_YOUR ASSIGNMENT_
Among the records below, find the lines that contain "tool" and copy each of them.

_EXCERPTED DATA_
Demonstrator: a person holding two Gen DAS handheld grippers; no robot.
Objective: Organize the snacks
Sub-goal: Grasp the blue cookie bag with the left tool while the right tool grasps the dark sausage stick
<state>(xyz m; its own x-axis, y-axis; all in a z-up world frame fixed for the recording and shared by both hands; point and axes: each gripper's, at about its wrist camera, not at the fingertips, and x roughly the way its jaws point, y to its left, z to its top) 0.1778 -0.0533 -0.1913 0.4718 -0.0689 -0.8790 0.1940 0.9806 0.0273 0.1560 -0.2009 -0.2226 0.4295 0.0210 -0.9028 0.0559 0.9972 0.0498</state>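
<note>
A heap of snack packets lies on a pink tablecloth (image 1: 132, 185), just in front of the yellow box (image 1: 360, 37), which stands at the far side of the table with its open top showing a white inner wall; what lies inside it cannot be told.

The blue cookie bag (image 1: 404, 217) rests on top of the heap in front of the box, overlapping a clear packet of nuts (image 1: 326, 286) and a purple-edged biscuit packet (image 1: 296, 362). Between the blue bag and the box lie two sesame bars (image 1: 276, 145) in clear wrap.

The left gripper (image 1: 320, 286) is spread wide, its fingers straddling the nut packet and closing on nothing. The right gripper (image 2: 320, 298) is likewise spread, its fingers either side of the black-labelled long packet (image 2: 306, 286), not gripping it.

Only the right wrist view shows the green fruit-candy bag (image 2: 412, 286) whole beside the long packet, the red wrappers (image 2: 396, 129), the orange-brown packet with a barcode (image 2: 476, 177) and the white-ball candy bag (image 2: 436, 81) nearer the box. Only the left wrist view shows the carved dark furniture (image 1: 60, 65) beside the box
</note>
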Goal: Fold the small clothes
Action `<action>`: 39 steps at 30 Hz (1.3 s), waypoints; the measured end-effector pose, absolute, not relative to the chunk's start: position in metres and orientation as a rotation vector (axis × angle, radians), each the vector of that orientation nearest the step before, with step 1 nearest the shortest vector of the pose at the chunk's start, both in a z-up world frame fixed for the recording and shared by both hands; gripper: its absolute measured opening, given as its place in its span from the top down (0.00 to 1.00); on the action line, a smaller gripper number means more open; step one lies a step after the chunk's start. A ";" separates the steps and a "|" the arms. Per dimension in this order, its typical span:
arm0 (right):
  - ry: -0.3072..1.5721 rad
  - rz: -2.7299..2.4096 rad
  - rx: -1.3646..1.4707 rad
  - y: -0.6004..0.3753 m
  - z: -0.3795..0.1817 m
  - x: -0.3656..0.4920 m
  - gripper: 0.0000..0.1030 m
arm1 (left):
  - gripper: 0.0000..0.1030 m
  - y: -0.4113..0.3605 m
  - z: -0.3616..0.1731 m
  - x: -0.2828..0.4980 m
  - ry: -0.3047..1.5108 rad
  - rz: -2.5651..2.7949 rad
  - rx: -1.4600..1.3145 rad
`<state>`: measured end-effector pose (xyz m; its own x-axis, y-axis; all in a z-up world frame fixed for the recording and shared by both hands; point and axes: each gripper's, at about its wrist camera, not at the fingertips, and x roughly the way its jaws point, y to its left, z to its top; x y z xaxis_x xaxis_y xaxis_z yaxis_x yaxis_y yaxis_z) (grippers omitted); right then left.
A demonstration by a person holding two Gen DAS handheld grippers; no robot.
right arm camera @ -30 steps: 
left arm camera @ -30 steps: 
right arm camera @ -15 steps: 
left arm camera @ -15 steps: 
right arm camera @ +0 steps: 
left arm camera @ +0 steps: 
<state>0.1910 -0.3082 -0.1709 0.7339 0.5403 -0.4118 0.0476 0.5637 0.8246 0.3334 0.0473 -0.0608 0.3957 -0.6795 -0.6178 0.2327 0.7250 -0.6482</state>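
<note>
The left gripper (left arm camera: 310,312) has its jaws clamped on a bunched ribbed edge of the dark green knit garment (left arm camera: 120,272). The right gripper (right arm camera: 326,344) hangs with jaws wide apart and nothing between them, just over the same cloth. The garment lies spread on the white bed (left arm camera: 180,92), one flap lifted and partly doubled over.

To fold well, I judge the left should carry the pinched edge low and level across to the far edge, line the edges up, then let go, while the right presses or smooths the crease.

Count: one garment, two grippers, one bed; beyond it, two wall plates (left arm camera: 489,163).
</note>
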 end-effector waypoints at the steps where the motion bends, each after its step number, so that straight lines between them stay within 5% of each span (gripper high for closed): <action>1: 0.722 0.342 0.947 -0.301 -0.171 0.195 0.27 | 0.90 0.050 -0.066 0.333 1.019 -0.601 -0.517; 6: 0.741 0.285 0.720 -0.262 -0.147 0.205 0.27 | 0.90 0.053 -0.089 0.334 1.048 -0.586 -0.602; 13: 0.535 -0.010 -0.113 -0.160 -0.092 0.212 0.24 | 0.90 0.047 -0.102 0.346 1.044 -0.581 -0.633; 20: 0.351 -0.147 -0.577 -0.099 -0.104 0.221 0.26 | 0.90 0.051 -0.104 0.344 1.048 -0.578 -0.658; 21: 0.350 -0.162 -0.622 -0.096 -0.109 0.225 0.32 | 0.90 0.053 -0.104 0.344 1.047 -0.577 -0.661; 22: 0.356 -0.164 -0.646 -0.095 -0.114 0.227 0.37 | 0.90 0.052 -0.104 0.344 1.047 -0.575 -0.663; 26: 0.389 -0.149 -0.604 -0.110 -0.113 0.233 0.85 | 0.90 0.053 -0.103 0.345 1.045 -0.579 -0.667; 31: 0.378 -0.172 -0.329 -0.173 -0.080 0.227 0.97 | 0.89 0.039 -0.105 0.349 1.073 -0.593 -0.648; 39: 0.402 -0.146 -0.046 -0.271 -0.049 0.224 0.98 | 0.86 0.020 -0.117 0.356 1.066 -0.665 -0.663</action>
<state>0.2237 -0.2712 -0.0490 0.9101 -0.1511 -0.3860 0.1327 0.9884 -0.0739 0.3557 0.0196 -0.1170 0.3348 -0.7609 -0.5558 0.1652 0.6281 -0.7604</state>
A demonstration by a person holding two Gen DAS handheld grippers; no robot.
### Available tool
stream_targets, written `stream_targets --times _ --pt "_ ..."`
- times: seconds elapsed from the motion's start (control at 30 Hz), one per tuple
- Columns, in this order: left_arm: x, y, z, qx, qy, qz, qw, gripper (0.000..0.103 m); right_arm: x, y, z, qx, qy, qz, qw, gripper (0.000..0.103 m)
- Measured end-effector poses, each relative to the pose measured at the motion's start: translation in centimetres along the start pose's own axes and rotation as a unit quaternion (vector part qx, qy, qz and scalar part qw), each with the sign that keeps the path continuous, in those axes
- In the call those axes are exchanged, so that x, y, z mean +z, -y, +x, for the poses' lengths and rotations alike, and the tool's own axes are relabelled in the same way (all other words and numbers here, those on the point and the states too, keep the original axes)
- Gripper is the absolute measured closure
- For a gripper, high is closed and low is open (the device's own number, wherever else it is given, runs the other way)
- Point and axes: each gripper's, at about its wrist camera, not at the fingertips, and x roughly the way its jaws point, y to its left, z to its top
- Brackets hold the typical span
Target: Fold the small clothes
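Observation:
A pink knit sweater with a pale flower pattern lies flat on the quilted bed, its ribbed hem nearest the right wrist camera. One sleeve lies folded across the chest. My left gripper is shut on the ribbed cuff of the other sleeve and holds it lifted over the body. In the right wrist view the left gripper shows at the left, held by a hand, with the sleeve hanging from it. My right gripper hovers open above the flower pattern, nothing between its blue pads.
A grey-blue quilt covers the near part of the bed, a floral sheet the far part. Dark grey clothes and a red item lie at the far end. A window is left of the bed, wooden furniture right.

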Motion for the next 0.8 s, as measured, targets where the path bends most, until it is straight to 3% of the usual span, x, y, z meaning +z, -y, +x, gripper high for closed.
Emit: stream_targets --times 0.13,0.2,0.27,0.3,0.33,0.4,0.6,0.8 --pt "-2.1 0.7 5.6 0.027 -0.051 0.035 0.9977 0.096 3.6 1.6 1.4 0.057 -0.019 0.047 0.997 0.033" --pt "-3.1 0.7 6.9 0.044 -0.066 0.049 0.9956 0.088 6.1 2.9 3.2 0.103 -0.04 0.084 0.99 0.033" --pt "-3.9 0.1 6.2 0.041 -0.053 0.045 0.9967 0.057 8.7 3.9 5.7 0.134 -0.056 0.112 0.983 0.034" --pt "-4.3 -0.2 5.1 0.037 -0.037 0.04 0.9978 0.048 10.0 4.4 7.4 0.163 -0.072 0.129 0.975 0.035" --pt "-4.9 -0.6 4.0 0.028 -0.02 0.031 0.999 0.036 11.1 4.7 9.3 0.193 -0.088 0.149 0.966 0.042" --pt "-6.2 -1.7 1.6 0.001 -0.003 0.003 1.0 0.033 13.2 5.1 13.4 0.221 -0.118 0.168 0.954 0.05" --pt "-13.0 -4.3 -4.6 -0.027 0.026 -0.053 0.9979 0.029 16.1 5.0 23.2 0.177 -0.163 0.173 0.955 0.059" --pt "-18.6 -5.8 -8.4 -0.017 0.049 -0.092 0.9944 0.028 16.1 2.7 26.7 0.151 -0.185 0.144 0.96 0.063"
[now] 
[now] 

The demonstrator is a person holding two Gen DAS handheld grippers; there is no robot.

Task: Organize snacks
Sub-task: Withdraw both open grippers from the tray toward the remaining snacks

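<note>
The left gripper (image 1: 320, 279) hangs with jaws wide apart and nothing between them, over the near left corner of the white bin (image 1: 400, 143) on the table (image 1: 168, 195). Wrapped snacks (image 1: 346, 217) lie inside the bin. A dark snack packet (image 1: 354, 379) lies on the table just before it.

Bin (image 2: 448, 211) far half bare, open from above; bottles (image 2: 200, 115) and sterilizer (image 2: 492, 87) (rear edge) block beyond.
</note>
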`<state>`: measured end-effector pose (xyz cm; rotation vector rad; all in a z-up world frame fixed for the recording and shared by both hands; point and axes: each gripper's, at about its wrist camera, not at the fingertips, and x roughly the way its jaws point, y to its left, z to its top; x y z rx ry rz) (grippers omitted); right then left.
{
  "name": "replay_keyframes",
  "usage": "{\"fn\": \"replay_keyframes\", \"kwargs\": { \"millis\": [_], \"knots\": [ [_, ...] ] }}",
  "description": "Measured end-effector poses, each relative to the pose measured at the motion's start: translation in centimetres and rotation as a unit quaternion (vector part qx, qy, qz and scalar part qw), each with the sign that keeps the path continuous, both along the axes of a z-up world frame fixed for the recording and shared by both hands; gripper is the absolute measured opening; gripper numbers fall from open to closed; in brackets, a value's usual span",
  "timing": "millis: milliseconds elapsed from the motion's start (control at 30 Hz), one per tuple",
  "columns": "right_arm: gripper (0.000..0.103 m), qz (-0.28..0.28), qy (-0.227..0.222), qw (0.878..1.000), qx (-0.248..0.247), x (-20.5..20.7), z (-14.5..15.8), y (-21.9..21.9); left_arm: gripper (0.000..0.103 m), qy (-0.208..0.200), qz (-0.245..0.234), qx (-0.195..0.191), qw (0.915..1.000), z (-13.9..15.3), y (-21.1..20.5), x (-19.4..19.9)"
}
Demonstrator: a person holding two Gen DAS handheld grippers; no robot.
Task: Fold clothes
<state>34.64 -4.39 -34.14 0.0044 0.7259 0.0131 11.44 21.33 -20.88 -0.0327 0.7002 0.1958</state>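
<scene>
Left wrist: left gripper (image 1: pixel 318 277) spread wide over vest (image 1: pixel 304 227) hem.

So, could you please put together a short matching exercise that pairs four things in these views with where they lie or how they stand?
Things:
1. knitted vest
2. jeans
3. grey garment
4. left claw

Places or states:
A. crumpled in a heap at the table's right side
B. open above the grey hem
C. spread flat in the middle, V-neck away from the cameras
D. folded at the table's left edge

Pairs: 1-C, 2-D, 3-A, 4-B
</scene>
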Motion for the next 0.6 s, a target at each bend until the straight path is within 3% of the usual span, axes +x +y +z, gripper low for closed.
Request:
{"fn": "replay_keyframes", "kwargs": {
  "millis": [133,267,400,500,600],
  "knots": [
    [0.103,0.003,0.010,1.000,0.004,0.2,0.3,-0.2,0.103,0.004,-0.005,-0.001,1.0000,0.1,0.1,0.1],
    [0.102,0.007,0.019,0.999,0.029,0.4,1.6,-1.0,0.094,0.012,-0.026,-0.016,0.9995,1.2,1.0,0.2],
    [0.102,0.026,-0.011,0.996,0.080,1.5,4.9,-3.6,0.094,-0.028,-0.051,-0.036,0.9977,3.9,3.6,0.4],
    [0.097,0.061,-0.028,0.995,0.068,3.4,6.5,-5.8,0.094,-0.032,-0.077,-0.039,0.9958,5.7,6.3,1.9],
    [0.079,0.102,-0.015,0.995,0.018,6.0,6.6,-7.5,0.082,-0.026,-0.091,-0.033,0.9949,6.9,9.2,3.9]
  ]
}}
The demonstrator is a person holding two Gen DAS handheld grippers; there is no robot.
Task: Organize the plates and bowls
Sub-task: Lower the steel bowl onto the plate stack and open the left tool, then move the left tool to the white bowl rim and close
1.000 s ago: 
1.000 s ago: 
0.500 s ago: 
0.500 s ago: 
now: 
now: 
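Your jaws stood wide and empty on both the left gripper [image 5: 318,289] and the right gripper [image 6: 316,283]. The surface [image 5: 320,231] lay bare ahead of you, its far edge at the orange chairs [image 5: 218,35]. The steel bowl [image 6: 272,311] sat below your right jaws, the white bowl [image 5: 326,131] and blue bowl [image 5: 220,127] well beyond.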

_SOLUTION TO THE EXERCISE_
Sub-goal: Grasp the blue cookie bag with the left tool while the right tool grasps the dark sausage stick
### Available tool
- In the call those axes are exchanged, so that x, y, z mean +z, -y, +x, for the poses' lengths and rotations alike, and the tool's own axes are relabelled in the same way (all other words and numbers here, those on the point and the states too, keep the original axes)
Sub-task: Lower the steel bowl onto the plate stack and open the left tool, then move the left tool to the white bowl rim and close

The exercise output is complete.